▸ **PROBLEM TO WORK ON**
Go over the entries and report the lines where the word "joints" occurs.

····················

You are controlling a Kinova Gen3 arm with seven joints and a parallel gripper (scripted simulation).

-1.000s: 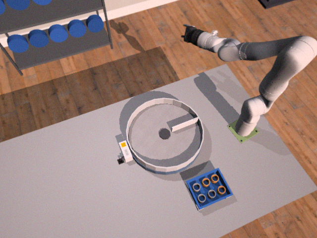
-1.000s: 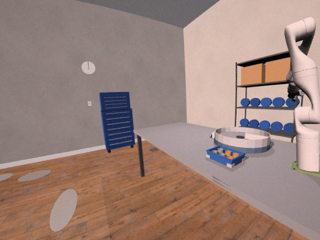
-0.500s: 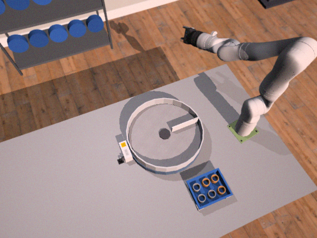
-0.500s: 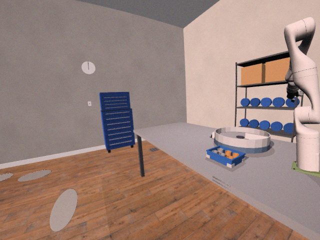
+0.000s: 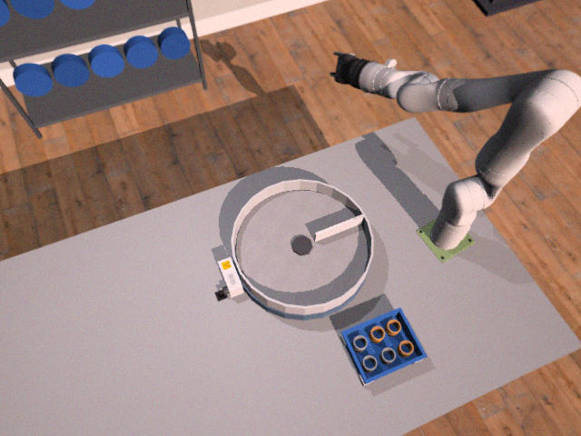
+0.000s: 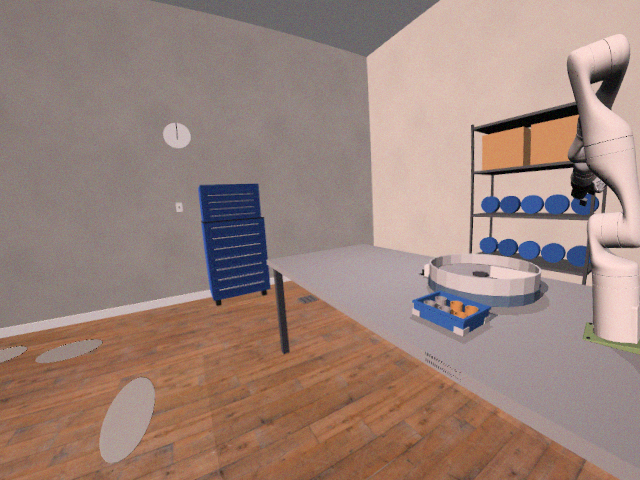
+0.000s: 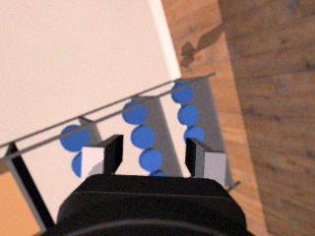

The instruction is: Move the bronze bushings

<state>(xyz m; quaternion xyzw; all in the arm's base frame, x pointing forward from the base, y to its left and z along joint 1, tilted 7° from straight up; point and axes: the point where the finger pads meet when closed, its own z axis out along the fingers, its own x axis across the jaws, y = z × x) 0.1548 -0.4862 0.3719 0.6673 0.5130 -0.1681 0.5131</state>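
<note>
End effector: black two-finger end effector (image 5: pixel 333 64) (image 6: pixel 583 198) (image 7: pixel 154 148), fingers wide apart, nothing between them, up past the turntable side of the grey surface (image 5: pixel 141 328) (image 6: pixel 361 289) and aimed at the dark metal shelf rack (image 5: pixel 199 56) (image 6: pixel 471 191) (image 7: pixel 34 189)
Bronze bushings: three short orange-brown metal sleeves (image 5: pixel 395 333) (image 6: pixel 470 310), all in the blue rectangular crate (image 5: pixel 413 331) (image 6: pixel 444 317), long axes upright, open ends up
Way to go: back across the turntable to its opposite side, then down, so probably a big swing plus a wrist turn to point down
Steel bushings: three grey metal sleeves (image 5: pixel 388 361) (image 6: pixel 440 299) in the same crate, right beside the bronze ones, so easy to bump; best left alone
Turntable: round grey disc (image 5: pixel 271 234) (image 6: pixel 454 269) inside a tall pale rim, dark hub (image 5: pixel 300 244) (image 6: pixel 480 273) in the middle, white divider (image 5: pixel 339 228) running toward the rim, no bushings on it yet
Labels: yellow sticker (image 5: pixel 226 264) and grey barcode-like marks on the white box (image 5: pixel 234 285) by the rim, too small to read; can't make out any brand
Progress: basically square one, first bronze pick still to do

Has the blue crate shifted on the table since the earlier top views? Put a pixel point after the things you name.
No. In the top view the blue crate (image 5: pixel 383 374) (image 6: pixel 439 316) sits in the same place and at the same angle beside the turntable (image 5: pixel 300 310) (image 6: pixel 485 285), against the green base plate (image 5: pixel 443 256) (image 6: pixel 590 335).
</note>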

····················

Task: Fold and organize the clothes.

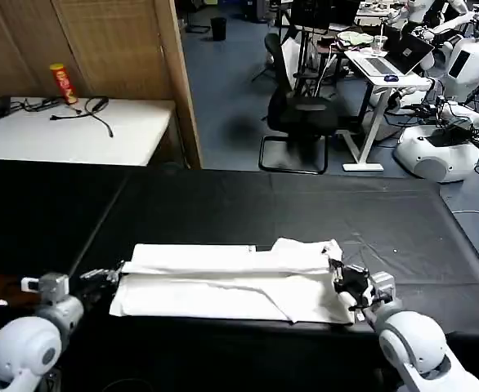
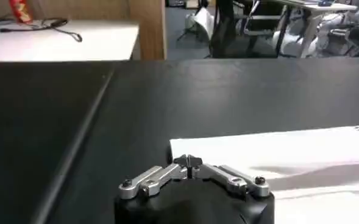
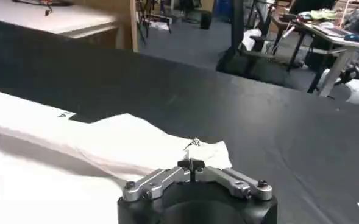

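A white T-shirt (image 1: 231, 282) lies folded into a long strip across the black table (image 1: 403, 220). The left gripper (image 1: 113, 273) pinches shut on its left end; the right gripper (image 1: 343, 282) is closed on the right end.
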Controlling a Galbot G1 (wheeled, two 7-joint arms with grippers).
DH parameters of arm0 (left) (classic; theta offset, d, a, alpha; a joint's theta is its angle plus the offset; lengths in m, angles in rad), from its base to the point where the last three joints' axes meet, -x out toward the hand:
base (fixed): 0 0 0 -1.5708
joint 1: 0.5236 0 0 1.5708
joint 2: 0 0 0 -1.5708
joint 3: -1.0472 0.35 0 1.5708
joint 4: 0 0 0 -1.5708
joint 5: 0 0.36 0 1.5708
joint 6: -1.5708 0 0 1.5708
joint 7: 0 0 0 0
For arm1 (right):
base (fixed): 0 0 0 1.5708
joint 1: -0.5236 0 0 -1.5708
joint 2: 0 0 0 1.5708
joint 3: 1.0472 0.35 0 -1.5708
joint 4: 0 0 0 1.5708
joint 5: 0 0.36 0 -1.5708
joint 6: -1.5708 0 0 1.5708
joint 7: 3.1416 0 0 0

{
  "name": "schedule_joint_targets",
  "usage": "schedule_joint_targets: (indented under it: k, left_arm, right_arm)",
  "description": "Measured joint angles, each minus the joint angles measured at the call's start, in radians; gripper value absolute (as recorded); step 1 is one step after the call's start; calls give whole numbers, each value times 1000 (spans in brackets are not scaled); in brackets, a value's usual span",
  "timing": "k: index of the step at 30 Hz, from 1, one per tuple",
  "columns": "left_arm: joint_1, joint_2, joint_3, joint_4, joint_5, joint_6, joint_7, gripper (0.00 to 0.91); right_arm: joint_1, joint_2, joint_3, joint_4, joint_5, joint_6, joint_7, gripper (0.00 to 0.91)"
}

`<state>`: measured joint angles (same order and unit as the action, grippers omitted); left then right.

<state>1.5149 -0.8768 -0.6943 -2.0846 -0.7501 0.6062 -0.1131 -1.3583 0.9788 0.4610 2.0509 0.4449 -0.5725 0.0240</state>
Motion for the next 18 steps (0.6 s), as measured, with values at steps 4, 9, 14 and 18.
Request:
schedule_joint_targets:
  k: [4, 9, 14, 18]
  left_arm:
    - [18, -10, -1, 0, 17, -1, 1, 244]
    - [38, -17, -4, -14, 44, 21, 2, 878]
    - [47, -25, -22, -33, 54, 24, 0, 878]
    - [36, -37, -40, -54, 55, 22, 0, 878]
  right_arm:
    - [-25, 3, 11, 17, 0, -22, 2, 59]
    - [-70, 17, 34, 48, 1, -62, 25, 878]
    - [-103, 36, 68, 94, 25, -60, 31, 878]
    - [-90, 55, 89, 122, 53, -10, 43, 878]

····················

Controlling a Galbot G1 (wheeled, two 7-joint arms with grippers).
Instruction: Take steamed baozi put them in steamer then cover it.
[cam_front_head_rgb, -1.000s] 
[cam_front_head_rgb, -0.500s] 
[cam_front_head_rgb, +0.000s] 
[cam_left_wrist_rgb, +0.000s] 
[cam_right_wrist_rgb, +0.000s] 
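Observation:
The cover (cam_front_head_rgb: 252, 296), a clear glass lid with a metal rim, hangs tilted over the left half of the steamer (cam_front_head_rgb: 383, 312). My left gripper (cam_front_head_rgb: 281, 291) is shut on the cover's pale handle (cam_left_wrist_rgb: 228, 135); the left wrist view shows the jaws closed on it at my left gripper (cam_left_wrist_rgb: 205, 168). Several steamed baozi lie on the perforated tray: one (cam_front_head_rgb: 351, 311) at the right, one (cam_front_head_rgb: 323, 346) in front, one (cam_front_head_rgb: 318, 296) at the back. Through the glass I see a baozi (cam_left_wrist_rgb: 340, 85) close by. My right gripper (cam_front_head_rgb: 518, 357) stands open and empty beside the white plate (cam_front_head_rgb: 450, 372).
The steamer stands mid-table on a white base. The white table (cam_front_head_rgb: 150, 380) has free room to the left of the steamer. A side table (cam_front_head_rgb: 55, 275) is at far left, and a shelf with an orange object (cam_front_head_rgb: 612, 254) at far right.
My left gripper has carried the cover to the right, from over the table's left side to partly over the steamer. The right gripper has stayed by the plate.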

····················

▸ **WRITTEN RESPONSE**
You are controlling a Kinova Gen3 arm with seven joints and a parallel gripper (scripted simulation).
DH parameters of arm0 (left) (classic; theta offset, d, a, alpha; a joint's theta is its angle plus the offset; lengths in m, angles in rad), from its base to the point where the last three joints' axes meet, -x out toward the hand:

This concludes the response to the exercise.